Is this a BUG REPORT or FEATURE REQUEST?:

/kind feature

What happened:
This issue follows a discussion in kubernetes-sigs/cluster-api-provider-openstack#1605, as a request to automatically label nodes with underlying hostId information, so e.g. workload can be scheduled on different physical hosts. It can be used as a topology differentiator when all other topology labels are the same.

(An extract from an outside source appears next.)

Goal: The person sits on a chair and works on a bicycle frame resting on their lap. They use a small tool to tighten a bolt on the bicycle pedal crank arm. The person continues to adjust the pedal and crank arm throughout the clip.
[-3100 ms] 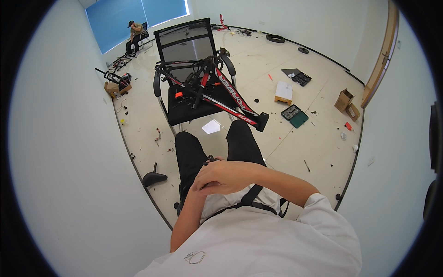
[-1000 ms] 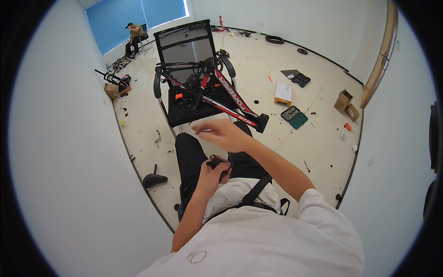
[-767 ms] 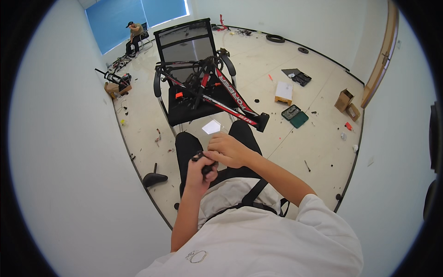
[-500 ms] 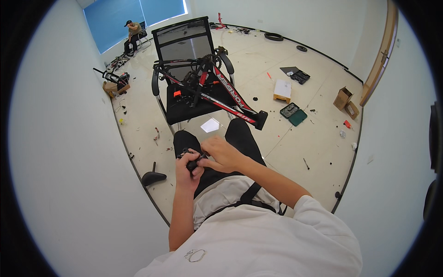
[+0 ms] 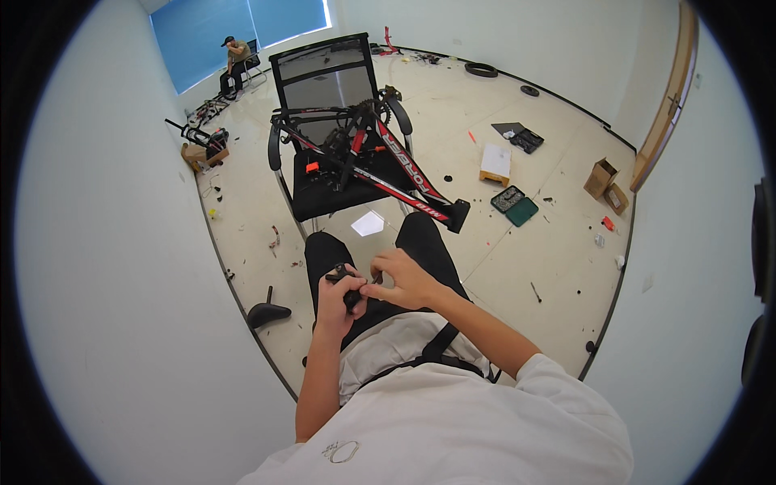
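Note:
My left hand (image 5: 335, 303) is closed round a small black mechanical part (image 5: 350, 295) over my lap. My right hand (image 5: 404, 283) is just right of it, fingers bent, thumb reaching to the part, pinching something small and dark that I cannot make out. Beyond my knees a black mesh chair (image 5: 322, 77) carries a black-and-red bicycle frame (image 5: 428, 210) with a chainring, its front end sticking out past the seat edge toward me. An orange item (image 5: 313, 166) lies on the seat.
A saddle (image 5: 268, 313) lies left. Open tool cases (image 5: 525, 206), a white-and-yellow box (image 5: 496, 162), cardboard boxes (image 5: 600, 176), tyres (image 5: 481, 69) and scattered parts lie about the floor. A person (image 5: 234, 65) sits by blue blinds. Walls close in at both sides, with a wooden door (image 5: 663, 113) right.
My right hand was raised about a second ago and has come down beside my left. Over the last half second it shifted slightly right; my left hand keeps hold of the black part.

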`<move>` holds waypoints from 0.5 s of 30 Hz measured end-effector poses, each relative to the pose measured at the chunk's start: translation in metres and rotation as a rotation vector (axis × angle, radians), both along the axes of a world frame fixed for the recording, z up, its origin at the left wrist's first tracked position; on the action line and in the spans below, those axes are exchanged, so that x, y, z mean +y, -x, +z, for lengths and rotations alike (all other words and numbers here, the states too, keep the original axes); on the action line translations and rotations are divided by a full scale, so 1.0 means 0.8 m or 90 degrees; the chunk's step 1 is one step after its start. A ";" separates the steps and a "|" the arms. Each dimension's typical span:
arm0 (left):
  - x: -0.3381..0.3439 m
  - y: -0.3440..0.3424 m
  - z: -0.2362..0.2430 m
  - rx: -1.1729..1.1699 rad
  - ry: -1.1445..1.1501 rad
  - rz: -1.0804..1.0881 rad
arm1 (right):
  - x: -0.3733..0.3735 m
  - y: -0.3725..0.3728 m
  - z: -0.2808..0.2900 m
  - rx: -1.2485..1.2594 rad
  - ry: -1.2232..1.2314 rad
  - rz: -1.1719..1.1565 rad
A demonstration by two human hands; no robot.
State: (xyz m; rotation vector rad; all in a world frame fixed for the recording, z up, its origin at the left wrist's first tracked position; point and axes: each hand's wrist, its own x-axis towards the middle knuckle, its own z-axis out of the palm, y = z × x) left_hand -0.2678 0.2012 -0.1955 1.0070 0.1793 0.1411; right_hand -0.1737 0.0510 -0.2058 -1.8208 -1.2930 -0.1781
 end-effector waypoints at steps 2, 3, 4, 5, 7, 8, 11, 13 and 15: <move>-0.003 -0.001 0.003 -0.023 -0.039 -0.006 | 0.004 -0.015 -0.011 0.025 -0.107 -0.004; -0.004 -0.001 0.003 -0.029 -0.052 -0.015 | 0.006 -0.024 -0.018 0.039 -0.160 -0.007; -0.004 0.001 0.003 -0.036 -0.064 -0.022 | 0.006 -0.033 -0.025 0.086 -0.112 -0.013; -0.005 0.001 0.002 -0.028 0.012 -0.026 | 0.003 -0.042 -0.032 0.132 -0.063 -0.019; -0.003 -0.003 -0.004 -0.016 0.164 -0.032 | 0.003 -0.041 -0.027 0.217 -0.008 -0.025; 0.002 -0.004 -0.009 -0.004 0.203 -0.034 | 0.002 -0.034 -0.024 0.257 -0.001 -0.027; 0.001 -0.010 -0.011 0.023 0.143 0.043 | 0.007 -0.030 -0.043 0.491 -0.087 0.001; -0.003 -0.012 -0.022 0.028 0.000 0.064 | 0.014 -0.032 -0.050 0.715 -0.158 0.072; -0.013 -0.019 -0.035 0.042 -0.096 0.066 | 0.019 -0.042 -0.047 0.970 -0.209 0.177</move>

Anything else we need to know?:
Issue kubernetes/cloud-provider#67 is closed and potentially resolved by kubernetes/kubernetes#123223 so now based on comment kubernetes/cloud-provider#67 (comment), AdditionalLabels with hostId information can be added to InstanceMetadata:

cloud-provider-openstack/pkg/openstack/instancesv2.go

Lines 136 to 142 in dab0f06

    
           return &cloudprovider.InstanceMetadata{ 
        
           	ProviderID:    i.makeInstanceID(&server.Server), 
        
           	InstanceType:  instanceType, 
        
           	NodeAddresses: addresses, 
        
           	Zone:          server.AvailabilityZone, 
        
           	Region:        i.region, 
        
           }, nil

This information should be available in the server struct AFAIK, so there should not be too much work I think now.

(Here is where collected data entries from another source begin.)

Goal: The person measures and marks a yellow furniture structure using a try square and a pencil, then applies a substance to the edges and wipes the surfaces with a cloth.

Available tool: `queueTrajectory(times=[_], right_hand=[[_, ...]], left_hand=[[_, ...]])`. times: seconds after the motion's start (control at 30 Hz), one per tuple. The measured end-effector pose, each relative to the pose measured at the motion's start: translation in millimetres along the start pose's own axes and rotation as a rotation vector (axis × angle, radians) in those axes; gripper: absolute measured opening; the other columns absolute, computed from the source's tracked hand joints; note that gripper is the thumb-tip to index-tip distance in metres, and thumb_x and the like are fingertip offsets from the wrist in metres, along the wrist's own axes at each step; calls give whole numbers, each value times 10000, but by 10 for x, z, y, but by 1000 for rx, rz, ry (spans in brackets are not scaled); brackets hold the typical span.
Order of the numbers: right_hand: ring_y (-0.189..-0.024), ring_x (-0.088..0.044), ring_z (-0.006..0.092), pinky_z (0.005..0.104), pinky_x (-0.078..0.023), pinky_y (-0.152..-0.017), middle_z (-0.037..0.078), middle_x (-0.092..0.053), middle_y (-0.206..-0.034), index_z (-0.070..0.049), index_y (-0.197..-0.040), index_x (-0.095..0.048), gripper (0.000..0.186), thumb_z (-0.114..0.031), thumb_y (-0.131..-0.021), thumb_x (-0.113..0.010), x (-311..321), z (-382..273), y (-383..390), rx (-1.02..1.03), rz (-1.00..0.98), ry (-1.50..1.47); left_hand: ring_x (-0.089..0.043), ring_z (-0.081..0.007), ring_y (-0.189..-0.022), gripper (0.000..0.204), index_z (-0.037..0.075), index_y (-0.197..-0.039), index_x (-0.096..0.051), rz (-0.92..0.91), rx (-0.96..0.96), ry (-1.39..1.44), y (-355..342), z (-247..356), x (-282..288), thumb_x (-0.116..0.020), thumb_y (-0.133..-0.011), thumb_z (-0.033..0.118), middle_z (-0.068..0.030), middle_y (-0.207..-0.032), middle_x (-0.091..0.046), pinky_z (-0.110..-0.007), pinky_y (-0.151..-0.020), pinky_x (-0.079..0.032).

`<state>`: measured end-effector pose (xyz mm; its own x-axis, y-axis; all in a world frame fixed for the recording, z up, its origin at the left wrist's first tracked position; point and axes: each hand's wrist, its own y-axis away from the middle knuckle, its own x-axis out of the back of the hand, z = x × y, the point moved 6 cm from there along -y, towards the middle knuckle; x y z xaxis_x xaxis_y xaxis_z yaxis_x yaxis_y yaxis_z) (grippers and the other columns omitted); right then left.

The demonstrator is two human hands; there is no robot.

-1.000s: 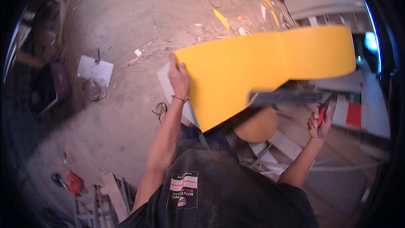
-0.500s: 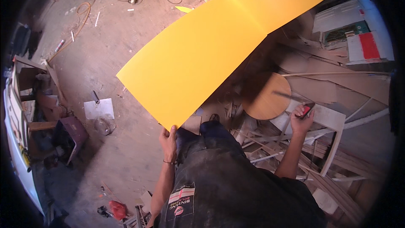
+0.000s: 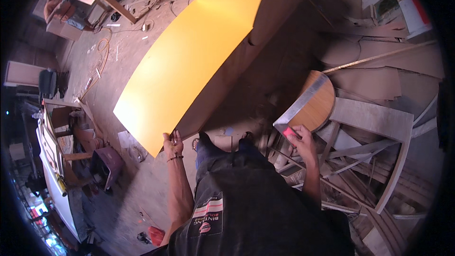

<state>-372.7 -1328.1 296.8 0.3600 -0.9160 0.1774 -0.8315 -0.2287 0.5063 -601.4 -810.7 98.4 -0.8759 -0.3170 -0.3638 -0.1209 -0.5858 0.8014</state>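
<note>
A long, flexible yellow sheet (image 3: pixel 166 73) stretches away from me, kinked across its far part, with a brown panel surface (image 3: pixel 237 61) along its right side. Beside the sheet's near corner is my left hand (image 3: pixel 173 146), palm up, its fingers apart and its thumb by the edge. My right hand (image 3: pixel 303 141) grips a tool with a red and dark handle and a long, straight metal blade (image 3: pixel 303 99); its exact kind is unclear. Under the blade, a round wooden disc (image 3: pixel 324 106) shows on its right side.
To the right stand a wooden frame (image 3: pixel 379 114) and several stacked boards (image 3: pixel 374 83). At the left are a dark red box-like piece (image 3: pixel 108 165) and an open wooden frame (image 3: pixel 71 128). An orange hose (image 3: pixel 103 45) lies on the floor. Another person (image 3: pixel 64 9) is at far left.
The yellow sheet's near corner has shifted left and down in view; my left hand has opened from its pinch on it. My right hand has swung the bladed tool leftward, over the disc.
</note>
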Motion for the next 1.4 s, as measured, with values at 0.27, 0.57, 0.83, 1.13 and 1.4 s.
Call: queueTrajectory(times=[0.27, 0.57, 0.83, 1.13, 1.4], right_hand=[[-885, -665, 148, 304, -530, -842, 95, -723, -956, 47, -1087, -728, 258, -72, -858, -743, 1027, 489, -66, -109, 358, 164], [-863, -620, 132, 322, -507, -860, 45, -715, -894, 35, -1121, -740, 264, -164, -950, -707, 1292, -567, -541, 180, 488, 383], [-736, -586, 184, 328, -492, -733, 68, -594, -802, -21, -898, -589, 270, -265, -991, -657, 779, -2244, -908, 551, 135, 24], [-575, -437, 139, 326, -345, -566, 19, -492, -682, -23, -960, -617, 653, -674, -919, -635, -1821, -3581, -1708, 444, -1169, -206], [-573, -419, 187, 343, -348, -574, 50, -445, -611, -21, -652, -484, 597, -535, -956, -495, -3139, -3078, -1727, 357, -1743, 278]], left_hand=[[-706, -263, -1012, 281, 34, -1197, -581, -13, 47, -41, 174, -752, -866, -577, -1062, 280, -128, -1173, -644, -429, -969, -618], [-724, -300, -1006, 442, 73, -1253, -589, -61, 183, -49, 328, -1501, -1626, -646, -1005, 434, -122, -1137, -681, -413, -890, -637], [-747, -309, -958, 414, 15, -1226, -557, -29, 70, -54, 768, -1433, -1887, -645, -1023, 364, -149, -1076, -702, -382, -821, -652], [-705, -191, -672, 225, 32, -1067, -571, 226, -355, 195, 734, -1026, -1403, -706, -997, 198, -104, -883, -702, -283, -573, -567], [-653, -162, -639, 125, 49, -1019, -592, 580, -570, 636, 799, -1103, -964, -670, -999, 144, -62, -823, -662, -278, -565, -525]])
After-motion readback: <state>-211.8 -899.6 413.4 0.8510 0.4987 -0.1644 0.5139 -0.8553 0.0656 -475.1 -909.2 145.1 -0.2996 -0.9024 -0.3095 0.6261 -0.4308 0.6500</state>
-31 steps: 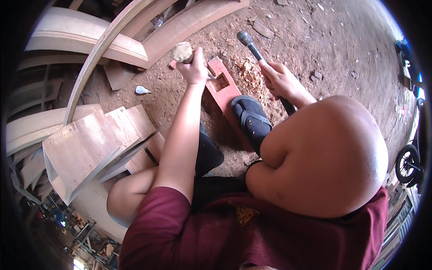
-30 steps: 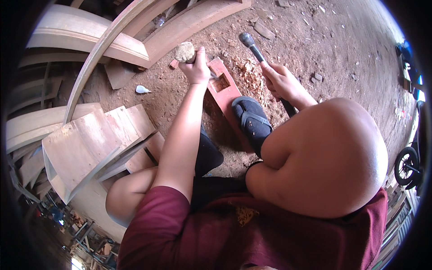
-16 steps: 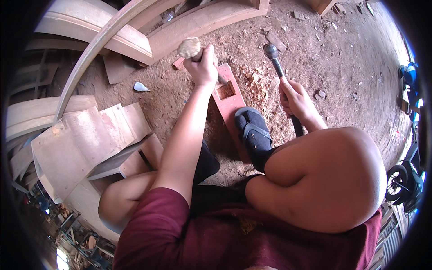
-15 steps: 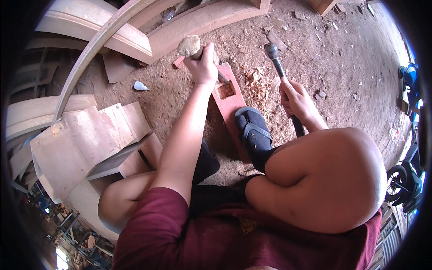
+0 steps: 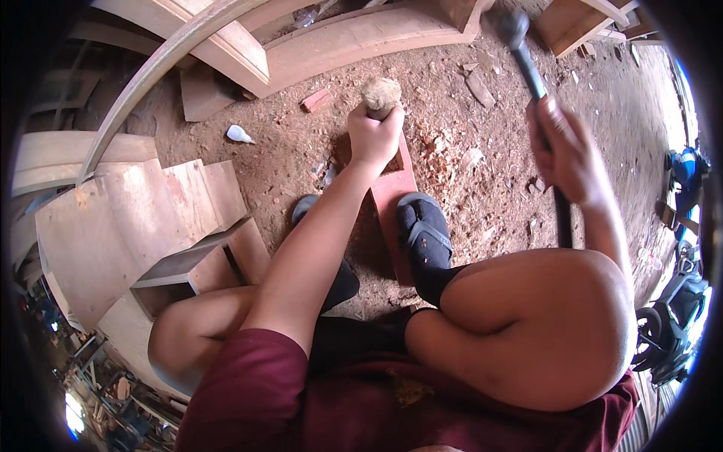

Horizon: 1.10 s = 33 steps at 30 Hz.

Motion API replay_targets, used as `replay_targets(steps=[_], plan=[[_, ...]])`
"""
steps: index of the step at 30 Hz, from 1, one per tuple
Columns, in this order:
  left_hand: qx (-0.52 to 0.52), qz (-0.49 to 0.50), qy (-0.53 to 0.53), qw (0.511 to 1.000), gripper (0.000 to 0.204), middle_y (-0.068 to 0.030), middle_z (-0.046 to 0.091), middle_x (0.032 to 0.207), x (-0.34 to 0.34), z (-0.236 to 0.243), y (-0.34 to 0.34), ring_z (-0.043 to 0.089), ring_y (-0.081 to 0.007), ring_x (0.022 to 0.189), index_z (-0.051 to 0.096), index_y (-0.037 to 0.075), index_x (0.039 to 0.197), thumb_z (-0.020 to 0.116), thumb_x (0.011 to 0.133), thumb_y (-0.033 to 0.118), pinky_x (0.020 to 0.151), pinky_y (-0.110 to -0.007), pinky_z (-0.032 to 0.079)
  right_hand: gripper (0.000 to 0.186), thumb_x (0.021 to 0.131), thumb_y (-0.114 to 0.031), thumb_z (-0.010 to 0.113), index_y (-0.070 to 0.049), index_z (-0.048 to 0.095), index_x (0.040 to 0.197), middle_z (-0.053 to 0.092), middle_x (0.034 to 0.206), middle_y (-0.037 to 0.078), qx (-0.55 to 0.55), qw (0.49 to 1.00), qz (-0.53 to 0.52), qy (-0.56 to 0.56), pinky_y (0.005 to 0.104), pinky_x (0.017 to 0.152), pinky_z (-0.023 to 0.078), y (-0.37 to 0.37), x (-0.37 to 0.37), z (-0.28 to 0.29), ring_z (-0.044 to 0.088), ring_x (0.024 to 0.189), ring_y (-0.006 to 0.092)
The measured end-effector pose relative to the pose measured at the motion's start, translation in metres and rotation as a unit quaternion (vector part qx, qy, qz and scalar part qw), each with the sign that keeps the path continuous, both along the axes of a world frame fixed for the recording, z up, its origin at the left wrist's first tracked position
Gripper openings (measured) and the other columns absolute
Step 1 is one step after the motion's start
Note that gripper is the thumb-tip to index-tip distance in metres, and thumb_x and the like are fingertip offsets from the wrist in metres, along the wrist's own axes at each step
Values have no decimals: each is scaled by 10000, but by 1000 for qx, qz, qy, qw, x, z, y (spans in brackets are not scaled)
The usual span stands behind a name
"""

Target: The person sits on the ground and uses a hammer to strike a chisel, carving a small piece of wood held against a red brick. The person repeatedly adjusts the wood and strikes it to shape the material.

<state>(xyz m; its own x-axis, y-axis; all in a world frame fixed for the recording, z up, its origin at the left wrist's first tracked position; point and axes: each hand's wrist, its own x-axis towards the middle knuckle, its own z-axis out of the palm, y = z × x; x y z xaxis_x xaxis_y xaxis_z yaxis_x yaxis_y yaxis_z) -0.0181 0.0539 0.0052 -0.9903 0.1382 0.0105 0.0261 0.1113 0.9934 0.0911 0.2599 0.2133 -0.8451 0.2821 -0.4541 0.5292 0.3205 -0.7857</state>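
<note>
My left hand (image 5: 376, 139) is wrapped round the handle of a chisel (image 5: 382, 95), whose pale, battered top faces up. The chisel stands over the recess cut in a reddish wooden board (image 5: 393, 192); its blade is hidden behind my hand. Out to the right, my right hand (image 5: 563, 151) grips the dark shaft of a hammer (image 5: 530, 71), its round metal head raised toward the far side. The board lies lengthwise on the ground, and my sandalled right foot (image 5: 423, 226) rests against its right side.
Wood shavings (image 5: 444, 154) lie right of the board. A small white bottle (image 5: 240, 134) and a reddish offcut (image 5: 317, 100) lie on the dirt floor. Curved wooden frames (image 5: 354, 49) stand at the far side, plywood pieces (image 5: 139, 218) at left, and a motorcycle (image 5: 674, 316) at far right.
My right hand has swung the hammer up and to the right. My left hand has shifted right and slightly nearer, bringing the chisel more upright over the board's recess.
</note>
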Motion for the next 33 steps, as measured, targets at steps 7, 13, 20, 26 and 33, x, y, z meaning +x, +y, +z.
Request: replay_targets(steps=[7,13,20,26,33], plan=[[66,9,-43,997,311,15,580,528,-3,-6,-3,541,-79,474,636,31,575,657,877,102,453,-288,383,284,888,-367,595,-101,674,825,604,704,64,-11,959,251,-133,344,586,462,-84,-20,139,595,651,228],[59,6,-60,996,324,19,561,510,-7,-6,-2,507,-72,440,634,20,565,659,875,111,416,-295,350,350,889,-393,616,-58,679,810,647,740,138,-41,946,257,-192,403,671,500,-85,-17,146,647,728,302],[59,-11,-68,996,227,-11,610,569,2,1,0,556,-90,459,654,12,666,661,869,112,424,-287,411,413,997,-401,510,-10,639,969,621,704,129,230,949,183,110,423,665,511,-58,-43,-5,654,689,263],[55,-11,-5,998,154,6,625,639,4,-8,-10,584,-101,510,630,36,728,652,877,68,465,-273,438,451,1039,-428,442,-5,597,1018,521,641,85,131,984,116,36,393,627,486,-46,-43,19,597,631,198],[62,-46,-89,993,88,-3,613,594,8,-5,-7,597,-105,528,621,31,731,647,807,66,498,-303,460,377,1064,-354,405,-15,552,987,518,663,23,336,837,369,223,357,555,474,-56,-40,2,575,614,160]])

One potential issue that I see is live migration, e.g. see #1801, where occm will have to update the label because hostId will change.

Environment:

openstack-cloud-controller-manager(or other related binary) version:
OpenStack version:
Others:

dulek · 2024-04-26T11:26:18Z

This seems like a valid request from my point of view. @mdbooth, what do you think?

@chess-knight: Are you planning to contribute implementation?

dulek · 2024-04-26T11:27:09Z

@gryf, @stephenfin: This sounds like a low hanging fruit you can grab to get up to speed with CPO code.

zetaab · 2024-05-25T06:41:23Z

is hostid really available to normal user in openstack? I do not have access now to openstack, but if I remember correctly normal user cannot see that?

chess-knight · 2024-05-27T06:05:42Z

According to our research in SovereignCloudStack/issues#540, hostId should be available for all users. You can see e.g. in the nova code, that it is supported from API version 2.62 https://opendev.org/openstack/nova/commit/c2f7d6585818c04e626aa4b6c292e5c2660cb8b3. hostId is different from host. The host is available only to admins but hostId is a hash of (project_id + host) so it can be available to all.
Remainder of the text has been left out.